== Exercise aim ==
Output every line of the entries from the line containing "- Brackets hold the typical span" through the last, exactly, with no other content.

************

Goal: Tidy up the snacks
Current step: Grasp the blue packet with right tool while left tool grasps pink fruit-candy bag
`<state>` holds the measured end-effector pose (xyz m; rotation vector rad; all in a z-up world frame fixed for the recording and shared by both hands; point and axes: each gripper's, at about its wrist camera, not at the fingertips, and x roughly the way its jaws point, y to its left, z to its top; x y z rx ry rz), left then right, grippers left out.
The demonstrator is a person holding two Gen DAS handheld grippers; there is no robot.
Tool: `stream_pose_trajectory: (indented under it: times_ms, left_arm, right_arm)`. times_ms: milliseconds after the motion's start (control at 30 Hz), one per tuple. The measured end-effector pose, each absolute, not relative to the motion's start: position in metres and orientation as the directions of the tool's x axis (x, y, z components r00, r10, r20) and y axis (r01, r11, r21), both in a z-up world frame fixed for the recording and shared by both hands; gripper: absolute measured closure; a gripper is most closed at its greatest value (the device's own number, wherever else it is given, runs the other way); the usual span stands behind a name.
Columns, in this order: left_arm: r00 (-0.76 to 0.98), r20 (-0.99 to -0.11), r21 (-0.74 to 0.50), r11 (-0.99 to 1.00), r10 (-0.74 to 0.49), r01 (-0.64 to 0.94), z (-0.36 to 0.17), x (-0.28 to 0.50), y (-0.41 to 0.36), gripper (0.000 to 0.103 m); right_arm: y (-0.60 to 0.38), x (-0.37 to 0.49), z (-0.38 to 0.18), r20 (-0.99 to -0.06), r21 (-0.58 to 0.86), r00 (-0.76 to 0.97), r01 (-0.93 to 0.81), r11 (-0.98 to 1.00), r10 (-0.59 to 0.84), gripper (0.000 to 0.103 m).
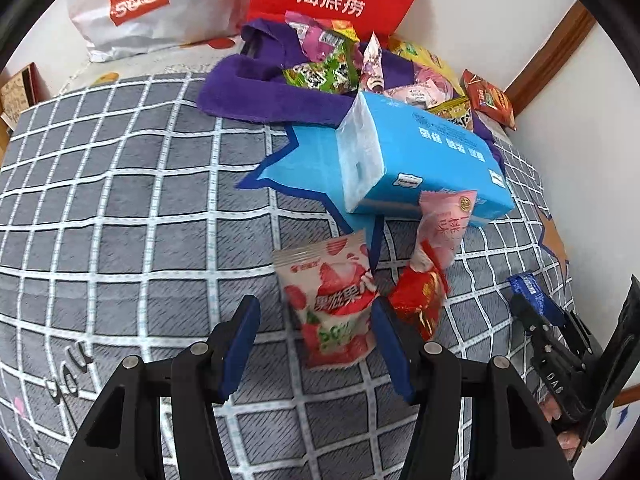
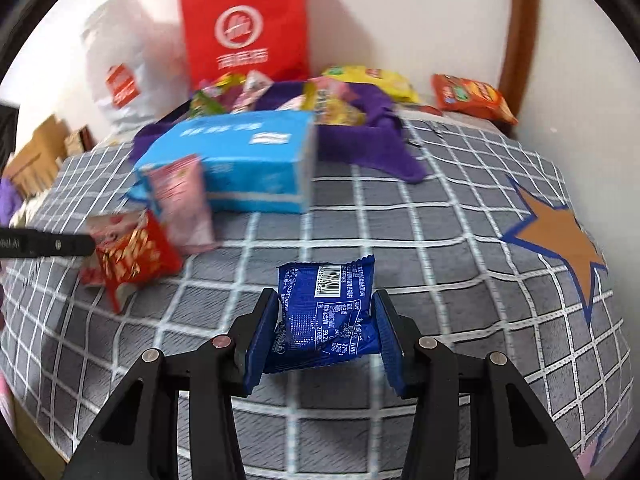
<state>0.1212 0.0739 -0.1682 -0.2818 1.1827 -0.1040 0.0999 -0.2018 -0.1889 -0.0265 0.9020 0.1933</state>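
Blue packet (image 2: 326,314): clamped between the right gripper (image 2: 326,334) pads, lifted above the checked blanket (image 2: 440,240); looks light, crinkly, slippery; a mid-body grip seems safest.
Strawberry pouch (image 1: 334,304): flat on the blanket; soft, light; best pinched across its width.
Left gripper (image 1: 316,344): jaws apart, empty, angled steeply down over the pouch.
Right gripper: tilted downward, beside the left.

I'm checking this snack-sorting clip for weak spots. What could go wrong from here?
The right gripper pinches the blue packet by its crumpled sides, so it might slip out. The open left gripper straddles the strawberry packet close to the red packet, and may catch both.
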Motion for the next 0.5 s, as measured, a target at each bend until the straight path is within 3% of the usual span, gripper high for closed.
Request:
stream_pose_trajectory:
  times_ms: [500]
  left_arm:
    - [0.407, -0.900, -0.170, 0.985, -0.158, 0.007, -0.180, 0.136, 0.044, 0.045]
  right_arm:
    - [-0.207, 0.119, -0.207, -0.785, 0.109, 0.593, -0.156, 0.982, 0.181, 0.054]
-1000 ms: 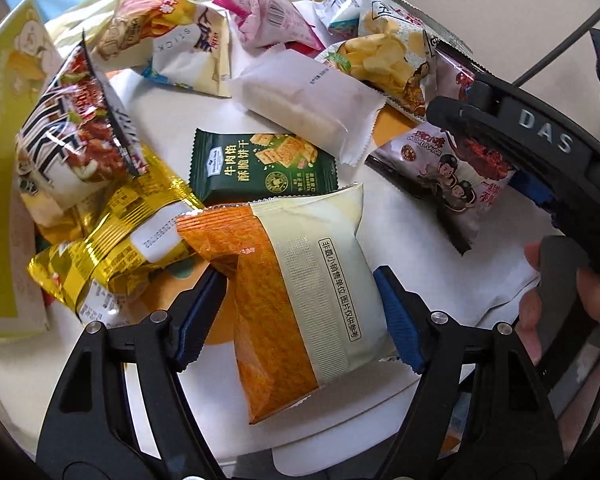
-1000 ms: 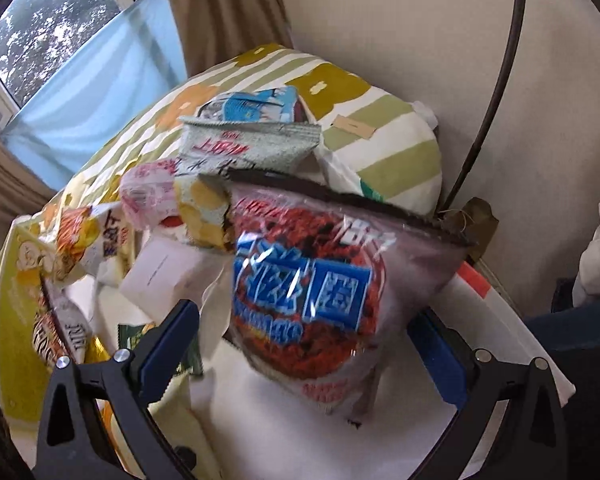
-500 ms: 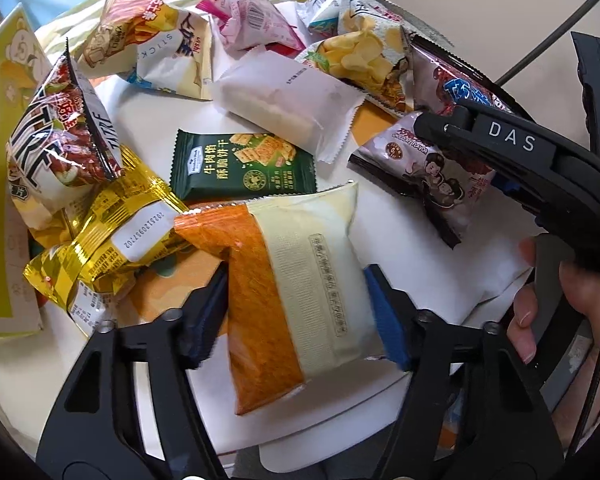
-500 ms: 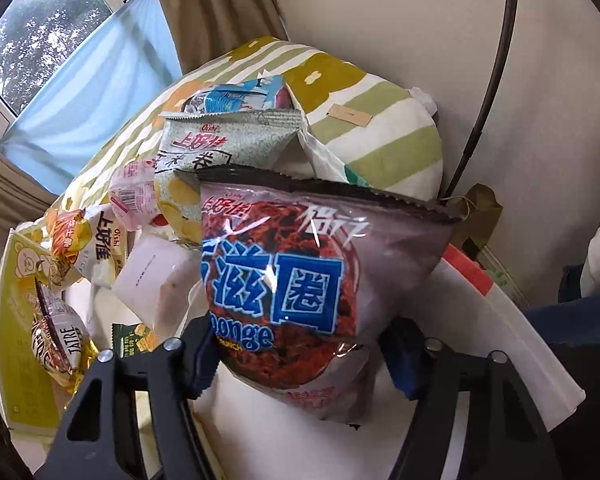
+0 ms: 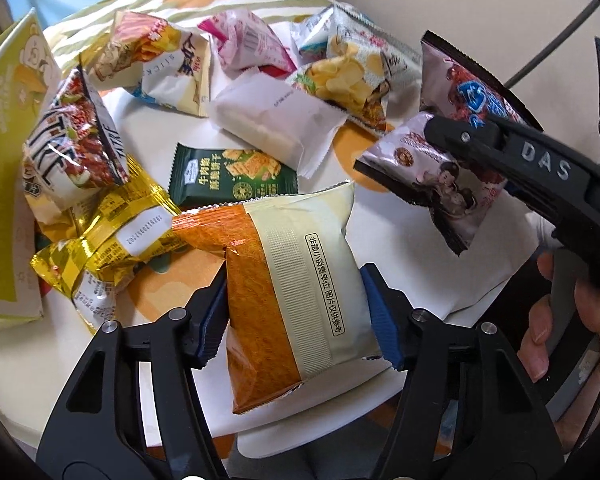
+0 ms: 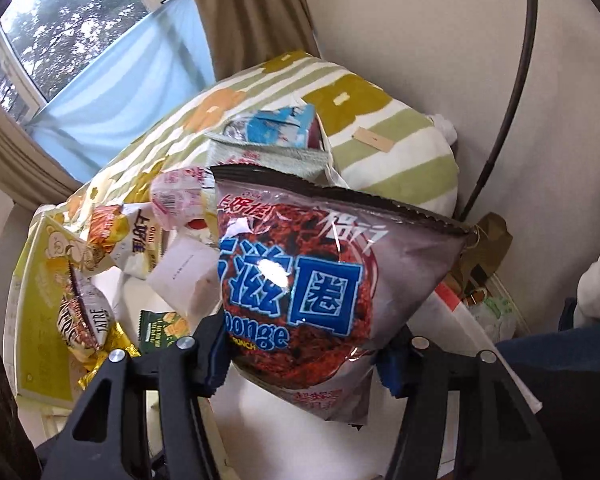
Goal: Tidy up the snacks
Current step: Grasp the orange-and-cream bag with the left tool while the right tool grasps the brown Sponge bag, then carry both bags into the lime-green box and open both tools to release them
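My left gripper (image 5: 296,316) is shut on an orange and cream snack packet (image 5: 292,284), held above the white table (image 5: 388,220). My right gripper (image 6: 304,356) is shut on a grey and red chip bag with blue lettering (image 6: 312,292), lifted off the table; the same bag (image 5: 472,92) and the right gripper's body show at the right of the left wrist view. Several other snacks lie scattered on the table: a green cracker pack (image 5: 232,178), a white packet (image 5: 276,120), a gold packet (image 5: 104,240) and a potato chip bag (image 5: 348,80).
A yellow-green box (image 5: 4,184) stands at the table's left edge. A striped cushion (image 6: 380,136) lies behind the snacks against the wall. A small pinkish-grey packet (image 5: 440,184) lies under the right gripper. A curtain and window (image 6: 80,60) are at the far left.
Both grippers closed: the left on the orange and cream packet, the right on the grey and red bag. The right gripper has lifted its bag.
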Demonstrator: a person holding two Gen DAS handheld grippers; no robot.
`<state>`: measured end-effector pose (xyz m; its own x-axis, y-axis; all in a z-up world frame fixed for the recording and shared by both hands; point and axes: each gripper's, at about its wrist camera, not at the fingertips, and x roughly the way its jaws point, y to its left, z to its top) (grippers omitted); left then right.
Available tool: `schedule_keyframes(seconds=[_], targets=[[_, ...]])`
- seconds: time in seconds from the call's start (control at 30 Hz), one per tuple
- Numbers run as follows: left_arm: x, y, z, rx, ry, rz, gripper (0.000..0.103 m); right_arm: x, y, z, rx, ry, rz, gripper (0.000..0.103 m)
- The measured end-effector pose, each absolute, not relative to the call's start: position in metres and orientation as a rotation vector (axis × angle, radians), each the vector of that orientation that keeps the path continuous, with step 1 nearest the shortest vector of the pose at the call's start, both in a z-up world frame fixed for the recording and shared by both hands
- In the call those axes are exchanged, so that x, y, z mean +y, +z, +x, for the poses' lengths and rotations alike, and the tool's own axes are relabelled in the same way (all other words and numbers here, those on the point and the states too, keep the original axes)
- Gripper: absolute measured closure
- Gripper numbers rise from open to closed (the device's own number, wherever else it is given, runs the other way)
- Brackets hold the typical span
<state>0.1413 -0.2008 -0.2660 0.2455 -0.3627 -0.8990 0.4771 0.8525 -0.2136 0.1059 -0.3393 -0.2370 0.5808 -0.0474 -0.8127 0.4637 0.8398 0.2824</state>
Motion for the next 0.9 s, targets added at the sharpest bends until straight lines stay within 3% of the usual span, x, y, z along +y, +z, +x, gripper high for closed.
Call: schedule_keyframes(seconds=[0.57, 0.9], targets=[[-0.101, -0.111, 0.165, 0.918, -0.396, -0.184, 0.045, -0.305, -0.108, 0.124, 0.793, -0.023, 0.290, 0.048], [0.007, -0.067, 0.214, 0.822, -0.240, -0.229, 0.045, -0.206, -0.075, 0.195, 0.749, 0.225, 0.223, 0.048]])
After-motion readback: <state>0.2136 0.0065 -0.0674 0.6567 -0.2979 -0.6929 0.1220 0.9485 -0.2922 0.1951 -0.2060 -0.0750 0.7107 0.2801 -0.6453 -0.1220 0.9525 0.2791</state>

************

== Answer for the task ==
- Brackets hold the typical span
<state>0.1413 -0.2008 -0.2660 0.2455 -0.3627 -0.8990 0.4771 0.8525 -0.2136 0.1059 -0.3393 -0.2370 0.5808 -0.0474 -0.8127 0.4637 0.8398 0.2824</state>
Motion for the next 0.9 s, targets added at the sharpest bends until straight lines stay within 3% of the usual span, x, y, z along +y, +z, +x, gripper high for closed.
Call: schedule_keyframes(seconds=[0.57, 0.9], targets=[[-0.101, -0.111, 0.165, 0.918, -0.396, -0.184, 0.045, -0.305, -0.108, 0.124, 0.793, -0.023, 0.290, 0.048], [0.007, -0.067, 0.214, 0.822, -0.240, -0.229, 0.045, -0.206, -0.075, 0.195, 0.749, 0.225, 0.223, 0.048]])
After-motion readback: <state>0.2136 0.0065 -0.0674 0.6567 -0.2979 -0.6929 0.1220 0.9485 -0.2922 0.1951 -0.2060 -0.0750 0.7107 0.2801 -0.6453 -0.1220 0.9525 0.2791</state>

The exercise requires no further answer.